(Dataset excerpts Opens)

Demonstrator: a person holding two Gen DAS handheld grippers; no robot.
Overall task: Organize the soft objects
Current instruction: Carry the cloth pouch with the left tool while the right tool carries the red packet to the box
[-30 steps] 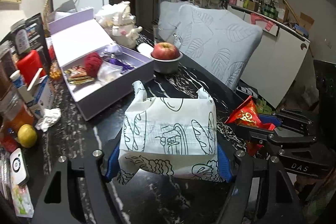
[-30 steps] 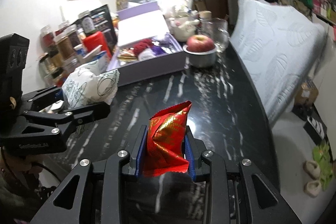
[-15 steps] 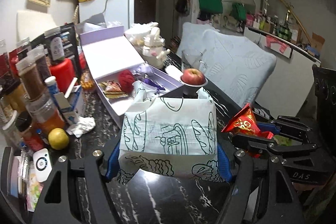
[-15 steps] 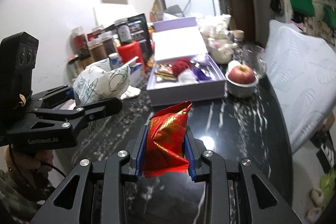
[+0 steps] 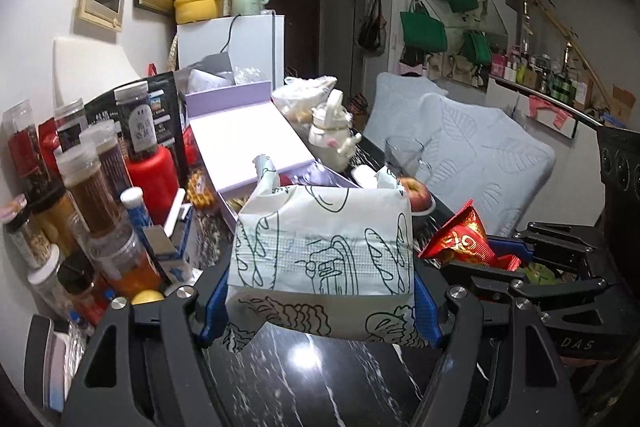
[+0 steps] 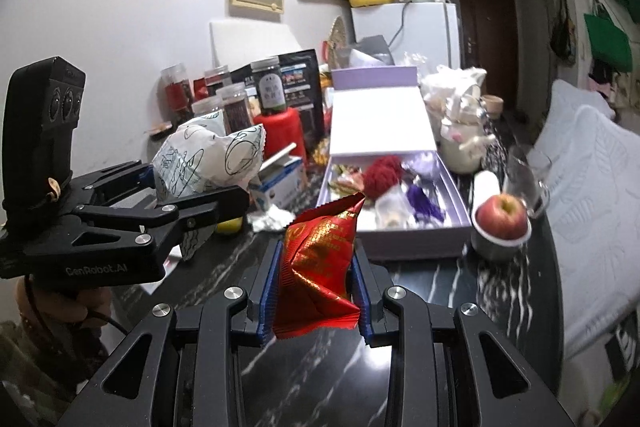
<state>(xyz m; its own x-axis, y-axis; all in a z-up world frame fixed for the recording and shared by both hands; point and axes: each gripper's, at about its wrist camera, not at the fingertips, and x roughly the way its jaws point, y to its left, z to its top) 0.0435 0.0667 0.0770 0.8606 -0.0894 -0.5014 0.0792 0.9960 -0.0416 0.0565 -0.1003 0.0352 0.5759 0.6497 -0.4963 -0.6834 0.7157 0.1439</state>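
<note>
My left gripper (image 5: 320, 301) is shut on a white soft packet printed with green drawings (image 5: 322, 251), held above the black marble table (image 5: 320, 387). The same white packet (image 6: 208, 159) shows at the left of the right wrist view, in the left gripper (image 6: 192, 201). My right gripper (image 6: 314, 291) is shut on a red and gold foil packet (image 6: 320, 263), also lifted off the table. That red packet (image 5: 464, 243) appears to the right of the white one. Ahead stands an open lilac box (image 6: 400, 227) holding red yarn and small wrapped items.
Jars and bottles (image 5: 80, 187) crowd the table's left edge beside a red canister (image 6: 280, 135). An apple in a small bowl (image 6: 502, 223), a glass mug (image 6: 528, 179) and a white teapot (image 6: 464, 139) stand right of the box. A pale cushion (image 5: 480, 155) lies beyond.
Both grippers have risen with their packets still held. The view has tilted up, so more of the wall, jars and fridge shows, and the box sits lower and nearer.
</note>
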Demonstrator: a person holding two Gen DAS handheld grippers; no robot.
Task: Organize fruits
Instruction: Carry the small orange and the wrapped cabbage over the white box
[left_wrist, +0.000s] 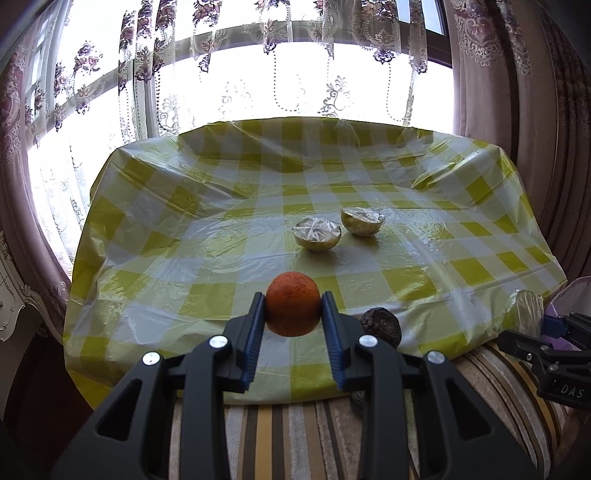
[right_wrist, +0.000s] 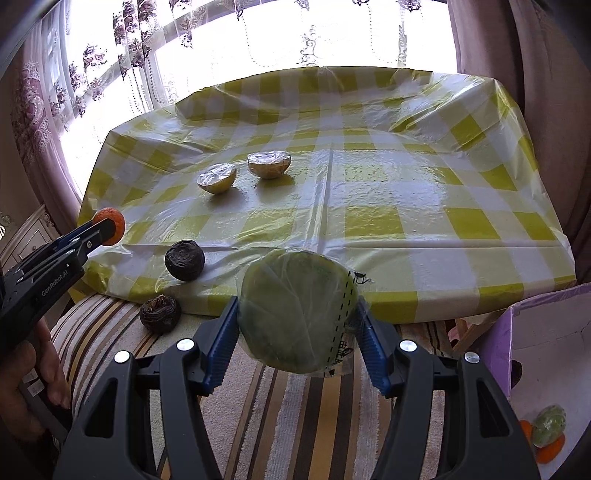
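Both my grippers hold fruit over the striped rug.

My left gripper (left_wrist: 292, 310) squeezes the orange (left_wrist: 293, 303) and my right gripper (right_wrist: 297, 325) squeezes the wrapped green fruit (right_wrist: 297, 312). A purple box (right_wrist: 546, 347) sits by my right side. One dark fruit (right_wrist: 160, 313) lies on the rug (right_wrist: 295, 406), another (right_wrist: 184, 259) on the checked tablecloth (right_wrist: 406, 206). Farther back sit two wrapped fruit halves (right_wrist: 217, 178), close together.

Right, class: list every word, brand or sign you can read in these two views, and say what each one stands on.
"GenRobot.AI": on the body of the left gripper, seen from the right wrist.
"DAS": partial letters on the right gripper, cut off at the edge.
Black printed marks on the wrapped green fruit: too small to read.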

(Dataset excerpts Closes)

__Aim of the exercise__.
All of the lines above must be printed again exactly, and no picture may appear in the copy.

__Expected answer__.
Demonstrator: a person holding two Gen DAS handheld grippers; no robot.
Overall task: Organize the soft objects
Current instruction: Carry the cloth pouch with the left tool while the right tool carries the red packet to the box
[-30 steps] 
[-30 steps] 
[-15 steps] 
[-15 steps] 
[+0 steps] 
[+0 steps] 
<state>(xyz m; its own x-axis, y-axis; all in a z-up world frame fixed for the recording and shared by both hands; point and axes: each gripper's, at about its wrist camera, not at the fingertips, and x roughly the way its jaws point, y to its left, z to its top) 0.0435 0.0667 0.0770 0.8606 -0.0894 -0.5014 0.0792 0.9960 -0.0416 0.0565 -0.1003 0.0352 0.5759 0.6497 -0.4963 -0.6834 0.7157 0.1439</state>
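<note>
My left gripper (image 5: 320, 301) is shut on a white soft packet printed with green drawings (image 5: 322, 251), held above the black marble table (image 5: 320, 387). The same white packet (image 6: 208, 159) shows at the left of the right wrist view, in the left gripper (image 6: 192, 201). My right gripper (image 6: 314, 291) is shut on a red and gold foil packet (image 6: 320, 263), also lifted off the table. That red packet (image 5: 464, 243) appears to the right of the white one. Ahead stands an open lilac box (image 6: 400, 227) holding red yarn and small wrapped items.
Jars and bottles (image 5: 80, 187) crowd the table's left edge beside a red canister (image 6: 280, 135). An apple in a small bowl (image 6: 502, 223), a glass mug (image 6: 528, 179) and a white teapot (image 6: 464, 139) stand right of the box. A pale cushion (image 5: 480, 155) lies beyond.
Both grippers have risen with their packets still held. The view has tilted up, so more of the wall, jars and fridge shows, and the box sits lower and nearer.
</note>
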Demonstrator: a person holding two Gen DAS handheld grippers; no robot.
Task: Organize fruits
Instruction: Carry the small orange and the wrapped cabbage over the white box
[left_wrist, +0.000s] 
[right_wrist, +0.000s] 
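Both my grippers hold fruit over the striped rug.

My left gripper (left_wrist: 292, 310) squeezes the orange (left_wrist: 293, 303) and my right gripper (right_wrist: 297, 325) squeezes the wrapped green fruit (right_wrist: 297, 312). A purple box (right_wrist: 546, 347) sits by my right side. One dark fruit (right_wrist: 160, 313) lies on the rug (right_wrist: 295, 406), another (right_wrist: 184, 259) on the checked tablecloth (right_wrist: 406, 206). Farther back sit two wrapped fruit halves (right_wrist: 217, 178), close together.

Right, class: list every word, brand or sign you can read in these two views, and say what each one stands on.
"GenRobot.AI": on the body of the left gripper, seen from the right wrist.
"DAS": partial letters on the right gripper, cut off at the edge.
Black printed marks on the wrapped green fruit: too small to read.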

No more output is needed here.